- **Problem to solve**: Line for line, return the data exactly, omitting all pictures.

Raw data section start

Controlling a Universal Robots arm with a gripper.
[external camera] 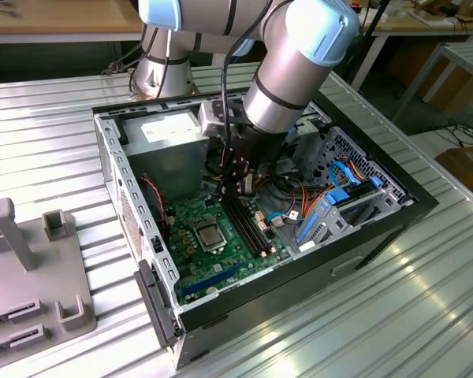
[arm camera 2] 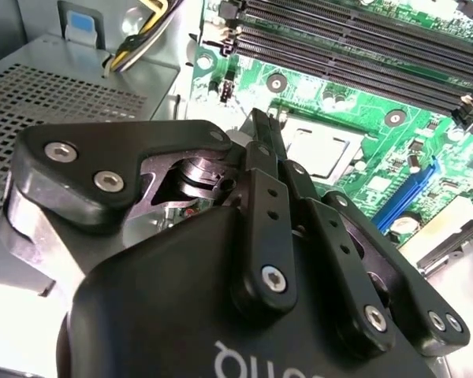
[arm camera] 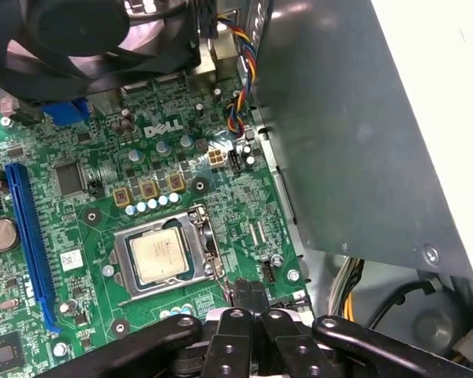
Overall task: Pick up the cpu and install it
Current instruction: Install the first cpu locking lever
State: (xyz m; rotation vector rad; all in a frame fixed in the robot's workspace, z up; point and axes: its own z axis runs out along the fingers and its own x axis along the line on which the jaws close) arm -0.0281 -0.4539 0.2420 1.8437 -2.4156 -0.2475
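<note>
- The cpu [arm camera: 159, 258], a small flat square chip with a pale silver-grey metal top, already lies inside the square dark socket with the silver metal frame [arm camera: 162, 256] on the green motherboard [arm camera: 102, 228]; it also shows in the exterior view [external camera: 209, 232].
- The black gripper [arm camera: 249, 293] hangs just above the board beside the socket, its fingers pressed together with nothing between them.
- Risk, as I judge it: the fingertips stand close to the socket frame and the small parts around it, so a careless sideways or downward move could scrape them or nudge the chip askew if it is not fully seated.
- The long narrow black memory slots [external camera: 248, 224] and the bundle of coloured cables [arm camera: 240, 87] sit near the arm; a wrist swing could snag them.
- The open black and grey computer case [external camera: 134, 228] leaves little room, walled in by the grey metal power supply box [external camera: 169, 146].
- The case rests on a ribbed silver metal table [external camera: 378, 315], beside a grey plastic fixture [external camera: 31, 276]; wooden benches stand behind.
</note>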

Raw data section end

- **Reply**:
Controlling a Universal Robots arm with a gripper.
[external camera] 
[arm camera 2] 
[arm camera] 
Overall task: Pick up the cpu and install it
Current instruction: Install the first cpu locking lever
State: (xyz m; rotation vector rad; all in a frame fixed in the robot's workspace, z up; point and axes: its own z axis runs out along the fingers and its own x axis along the line on which the jaws close) arm -0.0281 -0.4539 0.2420 1.8437 -2.4156 -0.2475
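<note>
- The cpu [arm camera: 159, 258], a small flat square chip with a pale silver-grey metal top, already lies inside the square dark socket with the silver metal frame [arm camera: 162, 256] on the green motherboard [arm camera: 102, 228]; it also shows in the exterior view [external camera: 209, 232].
- The black gripper [arm camera: 249, 293] hangs just above the board beside the socket, its fingers pressed together with nothing between them.
- Risk, as I judge it: the fingertips stand close to the socket frame and the small parts around it, so a careless sideways or downward move could scrape them or nudge the chip askew if it is not fully seated.
- The long narrow black memory slots [external camera: 248, 224] and the bundle of coloured cables [arm camera: 240, 87] sit near the arm; a wrist swing could snag them.
- The open black and grey computer case [external camera: 134, 228] leaves little room, walled in by the grey metal power supply box [external camera: 169, 146].
- The case rests on a ribbed silver metal table [external camera: 378, 315], beside a grey plastic fixture [external camera: 31, 276]; wooden benches stand behind.
</note>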

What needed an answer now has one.